The impact of the COVID-19 pandemic has been widespread, and the effects across lives and industries will be long lasting. Consumers, forced at home for extensive periods last year, looked to media—in all of its forms—for news, entertainment and solace. But the media industry, just like all others, wasn’t prepared for the grand shift in daily life that the pandemic forced, seemingly overnight. And with that in mind, it’s more important than ever to use data to inform what content and audience engagement looks like as life begins to come back online. When evaluating any data set, it’s important to understand how that data was gathered, as well as the outside influences that led to the observed trends.
To that end, Nielsen looked internally at its own process for estimating the ratings via our observational panel, a source of audience estimates that fuels the media industry. In order to comply with state and federal guidelines, and ensure the safety of Nielsen associates and the families that participate in our panels, Nielsen paused all in-home activities at the onset of the pandemic. A series of innovative procedures were put in place, aimed at protecting the overall fidelity of audience estimates and maintaining a robust sample size. During the COVID-19 period, Nielsen transformed the way it manages its panel to leverage more remote techniques and address the challenges of this unprecedented time. While this drove a sample size smaller than it was pre-COVID, it remains robust and representative.
Still, without a doubt, the pandemic amplified changes in media behavior, but many of the changes were underway when consumers began to quarantine in mid March 2020. Importantly, our national TV audience measurement data highlights that total TV viewing has declined in recent years. For example, in Q1 2019, on average, 20.8% of people 2 years old and older were using television across the total day, a number that declined to 19.1% in Q1 2021.
As would be expected, TV viewership, as well as other media consumption, spiked when people were forced to stay at home, with massive jumps in news viewing. But after the initial shock of the pandemic arriving passed, consumers’ shifting media habits continued.

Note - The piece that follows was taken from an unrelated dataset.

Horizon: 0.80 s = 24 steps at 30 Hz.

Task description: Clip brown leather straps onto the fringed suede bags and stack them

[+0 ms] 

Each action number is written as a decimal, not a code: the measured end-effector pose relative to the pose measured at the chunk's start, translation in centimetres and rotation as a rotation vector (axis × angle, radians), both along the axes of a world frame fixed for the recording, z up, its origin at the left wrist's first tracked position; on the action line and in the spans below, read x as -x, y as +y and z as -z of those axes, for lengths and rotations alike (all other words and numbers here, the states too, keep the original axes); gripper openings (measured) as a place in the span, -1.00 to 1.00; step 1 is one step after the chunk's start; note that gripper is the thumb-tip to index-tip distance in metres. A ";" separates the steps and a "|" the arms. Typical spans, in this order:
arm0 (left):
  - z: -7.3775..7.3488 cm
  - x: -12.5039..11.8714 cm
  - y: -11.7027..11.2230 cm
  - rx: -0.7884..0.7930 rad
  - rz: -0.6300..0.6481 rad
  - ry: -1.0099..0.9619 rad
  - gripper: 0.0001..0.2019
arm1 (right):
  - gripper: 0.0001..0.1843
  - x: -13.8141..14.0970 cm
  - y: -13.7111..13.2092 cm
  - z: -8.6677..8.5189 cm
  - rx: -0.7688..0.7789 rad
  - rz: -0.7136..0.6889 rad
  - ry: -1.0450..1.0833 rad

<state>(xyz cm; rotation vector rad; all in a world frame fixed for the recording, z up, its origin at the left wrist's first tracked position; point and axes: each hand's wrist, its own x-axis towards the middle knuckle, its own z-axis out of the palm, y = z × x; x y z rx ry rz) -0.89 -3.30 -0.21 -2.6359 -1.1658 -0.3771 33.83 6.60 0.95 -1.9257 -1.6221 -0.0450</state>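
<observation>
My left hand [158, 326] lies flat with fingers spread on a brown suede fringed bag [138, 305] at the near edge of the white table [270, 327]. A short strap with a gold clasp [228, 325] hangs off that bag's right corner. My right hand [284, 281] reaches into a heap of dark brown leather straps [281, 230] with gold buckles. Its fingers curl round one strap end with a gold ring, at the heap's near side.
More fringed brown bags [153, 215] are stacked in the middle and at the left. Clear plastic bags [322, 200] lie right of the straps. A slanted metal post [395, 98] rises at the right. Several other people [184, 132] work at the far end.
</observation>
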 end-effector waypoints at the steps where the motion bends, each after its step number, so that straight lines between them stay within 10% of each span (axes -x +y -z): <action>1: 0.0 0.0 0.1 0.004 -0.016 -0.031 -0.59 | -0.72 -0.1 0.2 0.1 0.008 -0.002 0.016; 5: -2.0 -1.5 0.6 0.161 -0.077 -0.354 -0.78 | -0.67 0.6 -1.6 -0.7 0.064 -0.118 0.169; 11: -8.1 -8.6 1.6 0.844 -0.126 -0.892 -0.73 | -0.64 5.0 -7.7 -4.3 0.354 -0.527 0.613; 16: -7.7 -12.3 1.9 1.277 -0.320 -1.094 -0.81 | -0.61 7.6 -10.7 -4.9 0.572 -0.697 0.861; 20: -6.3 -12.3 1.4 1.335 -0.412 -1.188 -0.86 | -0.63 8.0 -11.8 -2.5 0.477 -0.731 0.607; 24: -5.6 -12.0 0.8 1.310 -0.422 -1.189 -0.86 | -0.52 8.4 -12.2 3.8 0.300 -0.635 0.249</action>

In addition to being disruptive to daily life, the pandemic stymied content production. It also sidelined sports of all types until the third quarter of 2020. In aggregate, the combination of more repeats, delayed premieres, programs produced in homes (and basements) and the lack of sports heightened the challenges for the TV industry—challenges that inspired some audiences to seek out new content. SVOD programming, news and nostalgic comedy programs fared well, but the overarching shifts in total TV viewing are bigger than specific program genres.

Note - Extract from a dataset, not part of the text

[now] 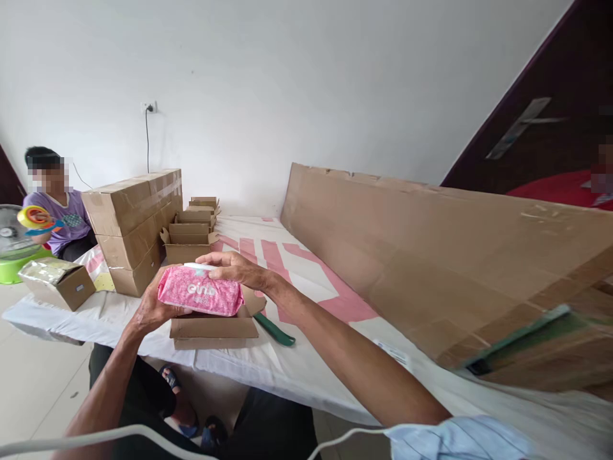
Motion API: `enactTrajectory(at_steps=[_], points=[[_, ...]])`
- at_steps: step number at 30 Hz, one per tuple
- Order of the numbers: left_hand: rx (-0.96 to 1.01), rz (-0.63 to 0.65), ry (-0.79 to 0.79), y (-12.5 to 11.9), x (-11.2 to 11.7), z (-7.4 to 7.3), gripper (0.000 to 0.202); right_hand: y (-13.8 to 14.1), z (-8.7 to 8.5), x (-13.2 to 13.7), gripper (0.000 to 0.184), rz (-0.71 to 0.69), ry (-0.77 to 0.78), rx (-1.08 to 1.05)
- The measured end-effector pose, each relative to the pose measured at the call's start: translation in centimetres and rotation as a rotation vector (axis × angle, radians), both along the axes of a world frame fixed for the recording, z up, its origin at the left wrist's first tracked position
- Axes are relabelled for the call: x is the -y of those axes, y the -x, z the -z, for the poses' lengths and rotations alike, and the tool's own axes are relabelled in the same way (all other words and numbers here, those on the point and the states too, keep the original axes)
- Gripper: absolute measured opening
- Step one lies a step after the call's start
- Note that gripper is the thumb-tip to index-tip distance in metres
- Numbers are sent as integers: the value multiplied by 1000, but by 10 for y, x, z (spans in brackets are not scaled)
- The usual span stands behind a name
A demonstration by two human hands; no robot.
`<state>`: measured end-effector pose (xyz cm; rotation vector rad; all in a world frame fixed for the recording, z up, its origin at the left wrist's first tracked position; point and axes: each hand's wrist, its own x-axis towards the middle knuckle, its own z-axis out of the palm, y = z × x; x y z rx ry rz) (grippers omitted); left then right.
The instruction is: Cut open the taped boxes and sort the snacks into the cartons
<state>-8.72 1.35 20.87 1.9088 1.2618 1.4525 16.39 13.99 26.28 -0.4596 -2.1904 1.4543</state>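
A pink pack of wipes (200,292) with white lettering and a white lid-like piece on top is held between both hands over the table. My left hand (160,300) grips its left end from the side and below. My right hand (237,268) is curled over the top, its thumb and fingers around the white piece. Directly beneath the pack sits an open cardboard box (214,328) near the table's front edge. Its inside is mostly hidden by the pack. A dark green curved tool (276,330) lies just right of the box.
Stacked closed cartons (129,207) stand at the left, with a row of open boxes (191,235) beside them. A taped carton (57,281) rests at the left corner. A large cardboard panel (407,243) borders the right. A person (71,217) holding a tape roll (34,217) sits far left.
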Motion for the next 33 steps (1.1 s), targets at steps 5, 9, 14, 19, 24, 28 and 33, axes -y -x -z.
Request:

In looking at available programming options, there were 13% fewer new episodes on traditional TV in October 2020 compared with the same month in 2019. That led to a 75% increase in programming repeats. Additionally, a Nielsen analysis of broadcast programming determined that the premiere dates during the 2020-2021 TV season aired almost a month (29 days) later than in the previous year(1).
With less new linear programming available, the shift to video on demand (VOD) content wasn’t surprising. With big stars, massive production value and pop culture awareness, VOD options continue to increase viewing share. Between December 2019 and December 2020, total minutes streamed directly to the TV glass, across streaming-capable homes, increased from 117.7 billion to 132 billion. The VOD space is expanding as well, with Netflix adding a record 37 million subscribers(2) last year and Disney+ reaching more than 86 million subscribers(3) in just 13 months of launching.

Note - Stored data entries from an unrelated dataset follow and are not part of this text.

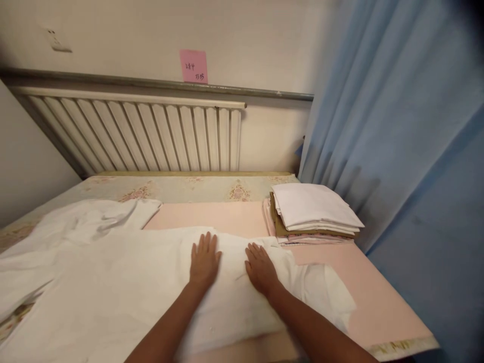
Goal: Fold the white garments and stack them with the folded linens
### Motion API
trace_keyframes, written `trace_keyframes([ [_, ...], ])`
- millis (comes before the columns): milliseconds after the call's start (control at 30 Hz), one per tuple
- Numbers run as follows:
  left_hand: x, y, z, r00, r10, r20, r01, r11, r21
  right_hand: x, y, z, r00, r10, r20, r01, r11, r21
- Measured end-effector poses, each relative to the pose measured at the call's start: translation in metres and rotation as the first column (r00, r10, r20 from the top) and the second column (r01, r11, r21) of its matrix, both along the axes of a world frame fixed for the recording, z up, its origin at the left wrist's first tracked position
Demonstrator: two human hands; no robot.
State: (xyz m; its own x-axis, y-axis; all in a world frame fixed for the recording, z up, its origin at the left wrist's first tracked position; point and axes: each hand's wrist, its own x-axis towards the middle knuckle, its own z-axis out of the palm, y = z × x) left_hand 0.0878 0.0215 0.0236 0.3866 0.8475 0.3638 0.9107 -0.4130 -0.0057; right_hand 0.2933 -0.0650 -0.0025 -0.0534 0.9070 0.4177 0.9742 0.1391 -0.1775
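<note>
A white garment (124, 272) lies spread over the bed, with a small button near its front edge. My left hand (204, 262) rests flat on the cloth around its middle, fingers stretched out. To its right, my right hand (260, 267) also lies palm down on the same garment, fingers extended and slightly apart. Beyond my right hand, a loose white part (325, 290) of cloth, possibly a sleeve, spreads over the pink sheet (378, 297). More crumpled white cloth (86, 217) sits at the left; whether it belongs to the same garment I cannot tell.
A stack of folded cloths (317, 209), white on top, stands at the back right of the bed. A blue curtain (370, 116) hangs along the right side. Behind the flowered mattress (192, 186) are a radiator (151, 133) and a wall with a pink note (194, 66).
</note>
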Motion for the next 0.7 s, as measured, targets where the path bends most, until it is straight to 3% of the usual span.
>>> trace_keyframes([
  [100,0.025,-0.019,-0.006,0.988,-0.154,0.0,0.154,0.987,-0.04,0.0,0.0,0.002,1.0,0.003,0.009,-0.003,1.0,0.003],
  [200,0.031,-0.03,-0.02,0.973,-0.229,0.001,0.228,0.969,-0.095,-0.001,-0.001,0.002,1.0,0.002,0.017,-0.002,1.0,0.008],
  [300,0.023,-0.032,-0.027,0.969,-0.245,0.0,0.244,0.965,-0.1,0.0,-0.001,0.002,1.0,0.003,0.021,-0.003,1.0,0.018],
  [533,0.02,-0.036,-0.024,0.989,-0.148,0.0,0.147,0.984,-0.104,0.0,-0.002,0.004,1.0,0.011,0.004,-0.011,0.998,0.061],
  [700,0.031,-0.046,-0.028,0.955,-0.298,-0.001,0.296,0.949,-0.106,0.001,-0.004,0.012,0.997,0.079,0.003,-0.079,0.994,0.071],
])
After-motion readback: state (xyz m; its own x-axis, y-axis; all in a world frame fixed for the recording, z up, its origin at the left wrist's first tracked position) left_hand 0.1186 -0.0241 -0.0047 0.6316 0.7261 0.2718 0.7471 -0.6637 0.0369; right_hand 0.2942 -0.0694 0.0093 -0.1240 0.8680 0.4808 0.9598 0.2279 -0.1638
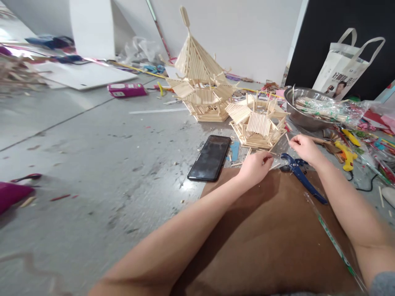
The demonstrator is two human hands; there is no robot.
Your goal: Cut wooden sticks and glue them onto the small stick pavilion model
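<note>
My right hand (305, 150) pinches a short wooden stick (287, 137) just right of a half-built stick pavilion (259, 125). My left hand (255, 166) is closed in front of that pavilion, above loose cut sticks; whatever its fingers hold is hidden. Between the hands lies a blue-handled cutter (308, 183), its jaws toward my left hand. Behind stands a taller stick tower (205, 78) with a pointed roof. A brown board (277, 230) lies under my forearms.
A black phone (210, 158) lies left of my left hand. At the right are a steel bowl (296, 113) of wrapped sticks, a yellow glue gun (345, 156) and a white bag (335, 70). A wrapped stick (335, 242) rests on the board. A purple packet (127, 90) lies farther left.
</note>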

Importantly, traditional TV engagement isn’t just the result of fragmenting video options. Consumers continue to grow their audio streaming diets, especially while staying at home more. Streaming audio consumption increased by 39% on computer/mobile between May 2020 and January 2021. Podcasts, even without daily commutes for many, continue garnering increased listenership, with particular growth among multicultural listeners. In aggregate, the 18+ podcast audience grew by 8 million consumers last year. And what’s more, evening listenership (7 p.m.-midnight) increased 27% and 26% last year among persons 18-34 and persons 35+, respectively.
Ahead of this year’s TV upfronts/newfronts, media buyers and sellers need to take heed of these trends and understand the unique impact COVID has had not just on programming and content, but on all aspects of the industry.
The pandemic has both bottlenecked and accelerated aspects of the media industry, acting as a polarizing factor for consumer segments. Media consumption has been fragmenting for years, particularly as consumers become exposed to new options and platforms. Streaming options are an easy scapegoat for the recent declines in TV viewing, but given that total TV viewing includes connected TV viewing, the reality is that viewing is fragmenting beyond the TV glass. The consumption of content on other devices plays into this, and further illuminates the power of content. Consumers will always gravitate toward options that appeal to them, and the shifts we’ve seen are evidence that they will juggle their media options to fit their lifestyles and preferences. True audience measurement data provides clear insight into those preferences, and having those insights can help navigate future decisions, regardless of how unprecedented the situation might be.